Na semana que passou, levado por dois de seus democráticos sapatos, o Legislativo e o Judiciário, o Brasil enfiou os pés na lixeira moral. E cobriu a cabeça com a tampa da lata. Ali estamos.
Numa noite, noite em que até os urubus de Brasília foram embora nauseados, o Congresso Nacional, derrubando vetos do Presidente Bolsonaro, decidiu que delegados, promotores e magistrados ficam sob risco de prisão se se meterem com quem não devem.
Sabe com quem está falando? Não sabe? Então não se meta. Ao derrubar os vetos de Bolsonaro, a maioria dos congressistas estabeleceu uma nova ordem segundo a qual quem deve não teme. Duas tardes depois, no STF, seis ministros gastaram latim, português e entoaram a falaciosa erudição de seus assessores para sepultar a Operação Lava Jato.
Com quanta autoridade o fizeram para arrancar da viciosa, prostituída e inextinguível cartola constitucional, mais uma artimanha recursal na escalada da impunidade!
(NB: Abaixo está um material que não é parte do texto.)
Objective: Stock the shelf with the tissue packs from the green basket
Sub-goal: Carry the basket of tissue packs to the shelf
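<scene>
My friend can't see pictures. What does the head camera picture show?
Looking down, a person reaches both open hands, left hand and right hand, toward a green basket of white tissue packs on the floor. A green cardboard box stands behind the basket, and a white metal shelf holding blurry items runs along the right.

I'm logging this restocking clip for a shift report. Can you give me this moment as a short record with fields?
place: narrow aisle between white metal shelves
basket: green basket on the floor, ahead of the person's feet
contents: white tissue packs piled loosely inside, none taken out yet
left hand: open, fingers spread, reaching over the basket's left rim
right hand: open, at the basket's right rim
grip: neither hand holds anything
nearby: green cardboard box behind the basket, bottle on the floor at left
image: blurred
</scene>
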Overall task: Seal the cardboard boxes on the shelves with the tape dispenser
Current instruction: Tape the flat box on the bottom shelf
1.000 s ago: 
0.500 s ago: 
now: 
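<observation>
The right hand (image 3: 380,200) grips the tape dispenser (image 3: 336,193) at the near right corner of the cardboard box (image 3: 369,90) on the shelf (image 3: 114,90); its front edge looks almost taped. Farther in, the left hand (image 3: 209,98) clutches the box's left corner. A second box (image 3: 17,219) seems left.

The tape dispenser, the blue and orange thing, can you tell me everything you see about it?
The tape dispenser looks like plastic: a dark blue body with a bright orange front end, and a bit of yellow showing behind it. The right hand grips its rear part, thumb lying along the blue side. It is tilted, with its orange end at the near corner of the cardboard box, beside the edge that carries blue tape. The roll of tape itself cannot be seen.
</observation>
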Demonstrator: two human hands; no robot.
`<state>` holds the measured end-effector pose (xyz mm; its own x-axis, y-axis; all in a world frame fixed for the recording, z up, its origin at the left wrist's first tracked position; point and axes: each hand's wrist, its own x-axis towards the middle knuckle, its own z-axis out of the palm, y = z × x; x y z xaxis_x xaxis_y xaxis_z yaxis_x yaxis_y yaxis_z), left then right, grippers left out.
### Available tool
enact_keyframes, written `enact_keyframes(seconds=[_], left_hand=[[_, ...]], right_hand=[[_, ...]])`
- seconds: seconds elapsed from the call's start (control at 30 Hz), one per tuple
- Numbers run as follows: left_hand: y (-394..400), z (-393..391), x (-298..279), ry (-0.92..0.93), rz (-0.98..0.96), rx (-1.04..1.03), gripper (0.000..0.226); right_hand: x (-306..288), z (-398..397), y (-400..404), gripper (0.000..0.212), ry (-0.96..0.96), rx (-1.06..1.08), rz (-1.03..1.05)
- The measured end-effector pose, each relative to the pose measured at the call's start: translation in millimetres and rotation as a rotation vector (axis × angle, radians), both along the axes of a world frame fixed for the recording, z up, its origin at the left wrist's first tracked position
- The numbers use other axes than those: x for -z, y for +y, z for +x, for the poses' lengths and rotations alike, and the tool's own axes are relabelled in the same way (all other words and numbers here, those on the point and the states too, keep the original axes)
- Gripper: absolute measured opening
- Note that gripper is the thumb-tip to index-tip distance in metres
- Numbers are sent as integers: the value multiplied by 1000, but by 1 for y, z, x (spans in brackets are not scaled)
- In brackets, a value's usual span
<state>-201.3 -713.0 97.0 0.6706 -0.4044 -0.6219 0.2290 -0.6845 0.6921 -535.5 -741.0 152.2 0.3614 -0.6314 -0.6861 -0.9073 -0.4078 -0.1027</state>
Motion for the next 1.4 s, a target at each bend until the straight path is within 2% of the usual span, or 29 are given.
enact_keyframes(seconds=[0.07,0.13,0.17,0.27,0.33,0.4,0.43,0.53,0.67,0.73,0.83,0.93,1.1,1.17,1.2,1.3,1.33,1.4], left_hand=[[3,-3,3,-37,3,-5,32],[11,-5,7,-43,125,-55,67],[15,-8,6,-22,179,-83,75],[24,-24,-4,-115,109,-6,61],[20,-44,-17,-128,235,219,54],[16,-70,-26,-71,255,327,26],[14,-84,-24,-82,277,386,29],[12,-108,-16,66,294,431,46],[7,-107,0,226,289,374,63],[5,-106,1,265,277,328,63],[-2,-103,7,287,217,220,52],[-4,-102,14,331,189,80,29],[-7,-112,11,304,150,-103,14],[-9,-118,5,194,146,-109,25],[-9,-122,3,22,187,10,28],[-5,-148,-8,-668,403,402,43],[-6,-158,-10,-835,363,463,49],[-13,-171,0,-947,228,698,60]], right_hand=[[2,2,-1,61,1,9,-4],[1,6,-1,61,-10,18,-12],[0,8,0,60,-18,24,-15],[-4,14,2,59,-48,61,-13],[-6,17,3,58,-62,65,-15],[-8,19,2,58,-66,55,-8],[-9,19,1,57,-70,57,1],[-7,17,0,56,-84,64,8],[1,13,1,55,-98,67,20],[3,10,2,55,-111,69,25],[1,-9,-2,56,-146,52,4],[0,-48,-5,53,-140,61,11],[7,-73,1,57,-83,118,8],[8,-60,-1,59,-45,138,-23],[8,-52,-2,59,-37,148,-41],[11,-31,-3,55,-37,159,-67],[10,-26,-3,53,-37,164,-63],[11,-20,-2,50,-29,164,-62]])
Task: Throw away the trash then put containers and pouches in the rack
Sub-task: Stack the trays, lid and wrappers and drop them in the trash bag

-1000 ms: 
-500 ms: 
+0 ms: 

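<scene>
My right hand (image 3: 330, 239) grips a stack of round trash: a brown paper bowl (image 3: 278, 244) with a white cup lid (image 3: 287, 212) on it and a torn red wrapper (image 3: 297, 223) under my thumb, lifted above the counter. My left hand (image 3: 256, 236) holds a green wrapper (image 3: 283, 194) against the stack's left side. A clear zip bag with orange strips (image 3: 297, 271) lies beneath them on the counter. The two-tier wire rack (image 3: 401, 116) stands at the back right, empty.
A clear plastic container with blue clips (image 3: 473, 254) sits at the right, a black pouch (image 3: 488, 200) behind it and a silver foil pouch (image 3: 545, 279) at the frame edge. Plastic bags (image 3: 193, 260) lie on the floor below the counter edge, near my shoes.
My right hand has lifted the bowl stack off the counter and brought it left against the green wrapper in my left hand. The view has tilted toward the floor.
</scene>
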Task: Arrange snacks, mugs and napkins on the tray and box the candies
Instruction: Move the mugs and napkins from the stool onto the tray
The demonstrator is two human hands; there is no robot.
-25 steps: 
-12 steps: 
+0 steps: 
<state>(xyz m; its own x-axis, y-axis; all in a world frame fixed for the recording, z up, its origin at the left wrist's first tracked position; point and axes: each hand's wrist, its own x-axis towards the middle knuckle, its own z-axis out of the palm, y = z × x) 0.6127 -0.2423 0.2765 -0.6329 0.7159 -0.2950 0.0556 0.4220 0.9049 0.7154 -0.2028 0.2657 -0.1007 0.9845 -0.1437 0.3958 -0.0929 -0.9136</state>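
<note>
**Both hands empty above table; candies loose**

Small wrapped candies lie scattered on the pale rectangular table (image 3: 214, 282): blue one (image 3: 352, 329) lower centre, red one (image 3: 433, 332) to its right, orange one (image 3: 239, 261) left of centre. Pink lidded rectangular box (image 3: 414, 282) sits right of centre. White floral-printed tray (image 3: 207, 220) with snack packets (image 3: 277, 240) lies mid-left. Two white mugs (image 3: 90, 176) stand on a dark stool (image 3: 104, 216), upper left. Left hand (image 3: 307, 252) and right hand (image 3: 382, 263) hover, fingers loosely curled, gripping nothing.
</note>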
Morte à Lava Jato! Haja pedantismo para criar uma nova gambiarra salvadora no Código de Processo Penal! A tudo assisti na pungente condição de sujeito passivo das decisões. A essas alturas, temendo mais à impunidade do que ao crime, vendo depenarem as asas da Nação para que nem mesmo nossas aspirações pudessem voar, lembrei-me de Vieira: “Entre o conhecimento do bem e do mal há uma grande diferença: o mal conhece-se quando se tem e o bem quando se teve; o mal quando se padece, o bem quando se perde”. Não é uma descrição perfeita do que está acontecendo conosco?
Não faltará quem diga que este grito de dor cívica clama contra a democracia; que é um desabafo de insubordinação às instituições. O mal súbito que acomete alguns intérpretes da realidade nacional, pretensos pastores da opinião alheia, se expressa, ele sim, em profundo desprezo à democracia. Dietrich Bonhoeffer, pastor protestante e membro da resistência antinazista alemã, enforcado em 1945, encerra toda polêmica a respeito com frase definitiva, que inculpa boa parte da imprensa brasileira nestes dias: “O silêncio ante o mal é, em si mesmo, o mal. Não falar é falar. Não atuar é atuar”.
Meu desprezo não vai à democracia. Ele vai à vilania de quem, no Congresso Nacional, delibera em benefício próprio, inibindo a ação dos agentes aos quais incumbe fiscalizar e investigar, defender o bem público e promover o combate à criminalidade e à corrupção. Ou, ainda, no outro lado da Praça, intima ao silêncio da gaveta investigações a que comparece o CPF de quem tem a chave da gaveta. Não menos desprezível é o ato de deliberar sobre matéria de elevadíssimo interesse nacional mobilizado por sentimentos vis – de vingança, inveja, ira e ciúme – que jamais deveriam ter acesso ao ambiente de trabalho de quem tem o dever de servir a boa Lei e a boa Justiça.
Mataram a Lava Jato. É possível que, na semana que vem, ela desça ainda respirando do pelourinho armado no STF. Mas descerá em maca, debilitada, desestimulada, caricatura de si mesma, como convém à festa dos corruptos.
Que nos socorra o Deus dos desgraçados. A Ele nossas orações.